▶ **WHAT YOU ARE ASKED TO DO**: From the line with "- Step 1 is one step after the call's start" to the end of the data below, restate each line word for word, both ends included, without the pictures.

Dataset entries
§
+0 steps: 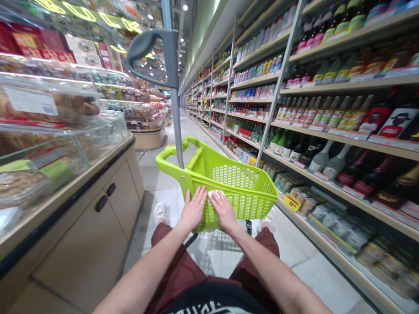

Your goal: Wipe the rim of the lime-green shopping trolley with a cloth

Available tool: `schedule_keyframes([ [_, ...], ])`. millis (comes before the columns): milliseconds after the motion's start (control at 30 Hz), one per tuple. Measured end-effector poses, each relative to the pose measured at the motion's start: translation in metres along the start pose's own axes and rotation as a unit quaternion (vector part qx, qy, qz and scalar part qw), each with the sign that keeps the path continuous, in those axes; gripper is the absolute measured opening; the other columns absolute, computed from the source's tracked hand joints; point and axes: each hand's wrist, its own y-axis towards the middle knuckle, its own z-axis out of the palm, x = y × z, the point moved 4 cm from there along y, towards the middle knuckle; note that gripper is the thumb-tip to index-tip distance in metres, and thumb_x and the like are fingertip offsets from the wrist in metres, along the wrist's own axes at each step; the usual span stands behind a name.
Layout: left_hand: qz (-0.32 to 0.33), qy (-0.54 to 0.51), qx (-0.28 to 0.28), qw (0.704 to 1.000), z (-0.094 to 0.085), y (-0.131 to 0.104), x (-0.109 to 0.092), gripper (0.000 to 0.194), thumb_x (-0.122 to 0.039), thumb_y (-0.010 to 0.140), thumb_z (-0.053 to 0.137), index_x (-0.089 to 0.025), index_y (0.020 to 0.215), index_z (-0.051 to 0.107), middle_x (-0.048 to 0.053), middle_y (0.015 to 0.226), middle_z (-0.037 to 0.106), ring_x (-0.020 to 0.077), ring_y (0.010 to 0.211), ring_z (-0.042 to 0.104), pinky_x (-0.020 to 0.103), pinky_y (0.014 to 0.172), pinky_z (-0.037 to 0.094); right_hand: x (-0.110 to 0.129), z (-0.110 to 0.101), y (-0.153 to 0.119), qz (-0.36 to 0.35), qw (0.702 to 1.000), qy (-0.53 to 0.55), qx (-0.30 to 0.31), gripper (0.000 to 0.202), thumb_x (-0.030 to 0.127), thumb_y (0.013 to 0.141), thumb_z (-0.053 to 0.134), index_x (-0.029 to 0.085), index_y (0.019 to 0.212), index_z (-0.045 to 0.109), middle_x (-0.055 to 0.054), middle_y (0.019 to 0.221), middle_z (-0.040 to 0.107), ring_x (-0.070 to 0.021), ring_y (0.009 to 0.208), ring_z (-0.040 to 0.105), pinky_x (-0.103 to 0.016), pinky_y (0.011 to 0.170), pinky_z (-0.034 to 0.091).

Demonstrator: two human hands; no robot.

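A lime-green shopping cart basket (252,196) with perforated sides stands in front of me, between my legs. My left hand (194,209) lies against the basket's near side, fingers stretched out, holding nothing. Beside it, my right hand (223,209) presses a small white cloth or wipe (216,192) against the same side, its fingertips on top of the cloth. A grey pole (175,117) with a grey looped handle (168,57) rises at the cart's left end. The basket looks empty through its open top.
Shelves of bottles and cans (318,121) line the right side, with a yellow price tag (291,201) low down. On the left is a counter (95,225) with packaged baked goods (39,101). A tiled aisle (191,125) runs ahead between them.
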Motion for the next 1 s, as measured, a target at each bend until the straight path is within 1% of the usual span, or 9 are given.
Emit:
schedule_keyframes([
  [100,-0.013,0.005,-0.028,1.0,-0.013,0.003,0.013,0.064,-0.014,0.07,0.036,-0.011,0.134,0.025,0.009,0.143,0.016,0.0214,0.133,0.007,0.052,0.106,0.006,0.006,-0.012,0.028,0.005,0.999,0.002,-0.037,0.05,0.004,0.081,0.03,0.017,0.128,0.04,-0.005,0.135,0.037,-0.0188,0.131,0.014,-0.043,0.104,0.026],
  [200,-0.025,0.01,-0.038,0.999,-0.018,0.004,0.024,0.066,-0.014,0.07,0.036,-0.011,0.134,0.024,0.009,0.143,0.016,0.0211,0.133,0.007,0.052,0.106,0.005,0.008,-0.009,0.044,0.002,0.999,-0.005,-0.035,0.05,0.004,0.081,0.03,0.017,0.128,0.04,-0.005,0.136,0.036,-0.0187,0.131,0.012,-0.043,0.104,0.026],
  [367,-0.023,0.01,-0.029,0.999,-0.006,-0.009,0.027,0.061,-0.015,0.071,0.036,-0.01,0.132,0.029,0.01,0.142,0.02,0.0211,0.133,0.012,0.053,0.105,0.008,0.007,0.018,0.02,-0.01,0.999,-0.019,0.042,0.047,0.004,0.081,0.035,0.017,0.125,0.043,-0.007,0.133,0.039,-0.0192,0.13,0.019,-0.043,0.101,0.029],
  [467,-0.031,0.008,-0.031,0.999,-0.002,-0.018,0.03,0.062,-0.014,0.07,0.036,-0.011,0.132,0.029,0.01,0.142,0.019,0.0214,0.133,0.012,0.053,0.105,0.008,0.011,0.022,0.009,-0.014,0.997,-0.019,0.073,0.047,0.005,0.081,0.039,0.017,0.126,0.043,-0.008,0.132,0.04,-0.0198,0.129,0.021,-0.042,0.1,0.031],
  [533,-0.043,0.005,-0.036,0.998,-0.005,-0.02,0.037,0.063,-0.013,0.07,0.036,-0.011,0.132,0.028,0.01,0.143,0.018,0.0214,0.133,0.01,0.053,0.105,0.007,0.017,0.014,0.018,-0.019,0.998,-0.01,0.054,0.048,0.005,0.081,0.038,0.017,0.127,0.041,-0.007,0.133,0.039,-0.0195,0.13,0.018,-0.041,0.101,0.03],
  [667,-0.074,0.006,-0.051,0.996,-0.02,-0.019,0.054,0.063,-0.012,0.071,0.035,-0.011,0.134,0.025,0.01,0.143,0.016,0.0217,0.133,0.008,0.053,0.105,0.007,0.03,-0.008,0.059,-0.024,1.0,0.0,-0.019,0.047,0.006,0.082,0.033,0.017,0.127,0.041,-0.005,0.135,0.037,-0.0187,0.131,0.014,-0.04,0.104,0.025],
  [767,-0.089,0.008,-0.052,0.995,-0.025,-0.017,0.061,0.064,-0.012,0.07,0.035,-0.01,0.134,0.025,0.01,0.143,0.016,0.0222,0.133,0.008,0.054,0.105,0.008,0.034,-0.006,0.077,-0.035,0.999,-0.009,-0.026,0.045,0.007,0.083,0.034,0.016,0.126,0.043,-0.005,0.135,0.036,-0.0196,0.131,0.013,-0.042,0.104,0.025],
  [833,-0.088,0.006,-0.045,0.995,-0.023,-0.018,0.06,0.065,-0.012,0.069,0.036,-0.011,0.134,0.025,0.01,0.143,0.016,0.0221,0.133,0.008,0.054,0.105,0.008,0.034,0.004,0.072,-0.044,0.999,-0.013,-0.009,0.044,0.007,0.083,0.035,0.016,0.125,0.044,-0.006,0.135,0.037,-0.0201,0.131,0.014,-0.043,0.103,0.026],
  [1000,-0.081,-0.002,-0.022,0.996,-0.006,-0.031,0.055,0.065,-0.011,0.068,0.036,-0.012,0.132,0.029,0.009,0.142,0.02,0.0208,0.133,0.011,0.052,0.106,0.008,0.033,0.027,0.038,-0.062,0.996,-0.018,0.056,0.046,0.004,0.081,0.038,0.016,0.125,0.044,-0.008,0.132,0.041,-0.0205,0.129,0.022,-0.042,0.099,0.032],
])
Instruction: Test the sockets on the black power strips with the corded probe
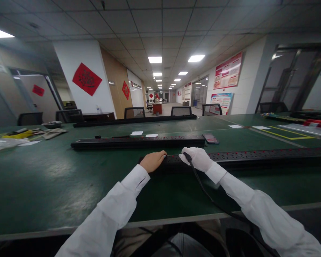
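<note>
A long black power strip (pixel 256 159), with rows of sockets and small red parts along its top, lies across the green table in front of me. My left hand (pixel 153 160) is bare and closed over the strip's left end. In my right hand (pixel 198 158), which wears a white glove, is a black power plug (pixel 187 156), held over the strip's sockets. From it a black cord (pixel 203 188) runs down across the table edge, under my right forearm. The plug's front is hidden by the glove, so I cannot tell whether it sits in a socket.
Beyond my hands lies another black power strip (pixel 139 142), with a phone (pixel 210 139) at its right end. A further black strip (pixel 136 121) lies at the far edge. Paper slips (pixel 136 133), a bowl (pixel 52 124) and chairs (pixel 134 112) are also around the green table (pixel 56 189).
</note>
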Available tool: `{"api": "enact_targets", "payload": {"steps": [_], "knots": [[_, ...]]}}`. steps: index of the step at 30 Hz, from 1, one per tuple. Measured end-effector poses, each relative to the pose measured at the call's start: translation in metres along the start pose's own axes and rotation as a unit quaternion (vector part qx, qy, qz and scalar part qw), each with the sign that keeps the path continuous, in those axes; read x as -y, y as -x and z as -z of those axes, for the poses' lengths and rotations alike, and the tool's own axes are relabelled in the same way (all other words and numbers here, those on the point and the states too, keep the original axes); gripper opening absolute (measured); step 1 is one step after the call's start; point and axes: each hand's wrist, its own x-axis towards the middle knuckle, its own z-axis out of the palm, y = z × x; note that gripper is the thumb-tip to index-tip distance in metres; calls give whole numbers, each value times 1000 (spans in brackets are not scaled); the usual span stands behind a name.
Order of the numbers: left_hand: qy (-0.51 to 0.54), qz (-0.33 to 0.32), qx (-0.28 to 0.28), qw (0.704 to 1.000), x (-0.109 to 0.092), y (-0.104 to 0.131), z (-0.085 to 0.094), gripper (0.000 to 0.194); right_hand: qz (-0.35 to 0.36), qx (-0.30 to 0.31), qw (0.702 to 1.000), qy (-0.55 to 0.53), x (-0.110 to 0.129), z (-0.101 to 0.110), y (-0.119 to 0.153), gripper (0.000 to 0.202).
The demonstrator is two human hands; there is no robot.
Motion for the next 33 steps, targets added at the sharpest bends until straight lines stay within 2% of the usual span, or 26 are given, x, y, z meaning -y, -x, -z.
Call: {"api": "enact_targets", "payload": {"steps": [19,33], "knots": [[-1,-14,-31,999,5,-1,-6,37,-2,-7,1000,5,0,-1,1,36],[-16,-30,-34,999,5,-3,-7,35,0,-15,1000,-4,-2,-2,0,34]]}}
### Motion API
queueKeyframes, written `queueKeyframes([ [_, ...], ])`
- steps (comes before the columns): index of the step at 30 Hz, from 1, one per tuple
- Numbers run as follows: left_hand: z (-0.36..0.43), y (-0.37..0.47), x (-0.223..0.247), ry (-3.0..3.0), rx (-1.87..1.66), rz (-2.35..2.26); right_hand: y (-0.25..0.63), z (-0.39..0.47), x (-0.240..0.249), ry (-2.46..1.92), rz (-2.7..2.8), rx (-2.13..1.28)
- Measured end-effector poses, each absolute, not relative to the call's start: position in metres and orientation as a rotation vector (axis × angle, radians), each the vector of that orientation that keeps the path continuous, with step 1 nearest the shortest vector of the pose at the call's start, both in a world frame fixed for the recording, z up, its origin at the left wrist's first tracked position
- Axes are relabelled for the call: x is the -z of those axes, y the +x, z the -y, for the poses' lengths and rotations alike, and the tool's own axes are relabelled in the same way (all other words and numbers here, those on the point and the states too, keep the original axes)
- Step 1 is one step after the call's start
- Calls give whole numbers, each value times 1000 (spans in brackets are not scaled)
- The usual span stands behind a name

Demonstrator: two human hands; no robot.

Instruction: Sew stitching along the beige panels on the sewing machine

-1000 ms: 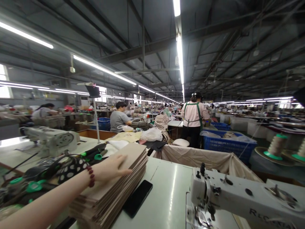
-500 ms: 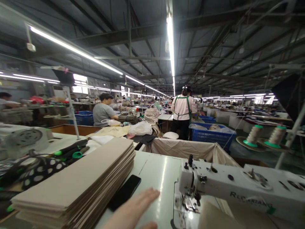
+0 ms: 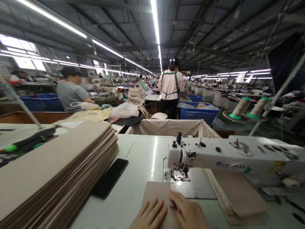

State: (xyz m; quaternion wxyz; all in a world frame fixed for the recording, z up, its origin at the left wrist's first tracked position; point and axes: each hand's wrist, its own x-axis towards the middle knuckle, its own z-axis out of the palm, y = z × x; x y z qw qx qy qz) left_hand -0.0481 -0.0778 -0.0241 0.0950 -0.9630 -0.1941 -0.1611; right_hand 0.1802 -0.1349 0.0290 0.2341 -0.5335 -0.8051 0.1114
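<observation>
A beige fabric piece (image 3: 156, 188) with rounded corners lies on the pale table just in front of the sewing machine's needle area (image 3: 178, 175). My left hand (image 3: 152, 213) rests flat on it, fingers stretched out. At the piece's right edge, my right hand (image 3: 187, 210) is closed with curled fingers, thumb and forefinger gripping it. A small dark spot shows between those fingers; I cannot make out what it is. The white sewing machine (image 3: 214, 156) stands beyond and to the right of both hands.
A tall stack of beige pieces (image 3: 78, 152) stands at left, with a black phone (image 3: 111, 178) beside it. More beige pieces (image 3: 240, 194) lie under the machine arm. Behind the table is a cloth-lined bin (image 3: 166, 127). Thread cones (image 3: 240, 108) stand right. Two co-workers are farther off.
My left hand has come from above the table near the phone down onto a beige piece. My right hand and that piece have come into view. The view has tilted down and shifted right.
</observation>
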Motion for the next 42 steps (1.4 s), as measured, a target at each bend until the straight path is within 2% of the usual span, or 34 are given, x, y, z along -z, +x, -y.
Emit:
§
▶ **TASK ANSWER**:
- Step 1 is one step after the call's start
- Calls give whole numbers, each value times 1000 (spans in brackets are not scaled)
- The usual span stands behind a name

Demonstrator: two human hands; no robot.

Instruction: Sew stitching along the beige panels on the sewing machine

-1000 ms: 
-500 ms: 
+0 ms: 

State: (xyz m; quaternion wxyz; all in a world frame fixed for the recording, z up, its origin at the left wrist's first tracked position; point and axes: each hand's wrist, its own x-axis towards the middle knuckle, its own z-axis out of the palm, y = z × x; x y z qw qx qy qz) left_hand -0.0481 -0.0778 -0.0241 0.0950 -0.9630 -0.1941 -0.1611; right_hand 0.1802 -0.1349 0.0290 0.2341 -0.5335 -0.8051 0.1114
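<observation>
A beige fabric piece (image 3: 156, 188) with rounded corners lies on the pale table just in front of the sewing machine's needle area (image 3: 178, 175). My left hand (image 3: 152, 213) rests flat on it, fingers stretched out. At the piece's right edge, my right hand (image 3: 187, 210) is closed with curled fingers, thumb and forefinger gripping it. A small dark spot shows between those fingers; I cannot make out what it is. The white sewing machine (image 3: 214, 156) stands beyond and to the right of both hands.
A tall stack of beige pieces (image 3: 78, 152) stands at left, with a black phone (image 3: 111, 178) beside it. More beige pieces (image 3: 240, 194) lie under the machine arm. Behind the table is a cloth-lined bin (image 3: 166, 127). Thread cones (image 3: 240, 108) stand right. Two co-workers are farther off.
My left hand has come from above the table near the phone down onto a beige piece. My right hand and that piece have come into view. The view has tilted down and shifted right.
</observation>
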Motion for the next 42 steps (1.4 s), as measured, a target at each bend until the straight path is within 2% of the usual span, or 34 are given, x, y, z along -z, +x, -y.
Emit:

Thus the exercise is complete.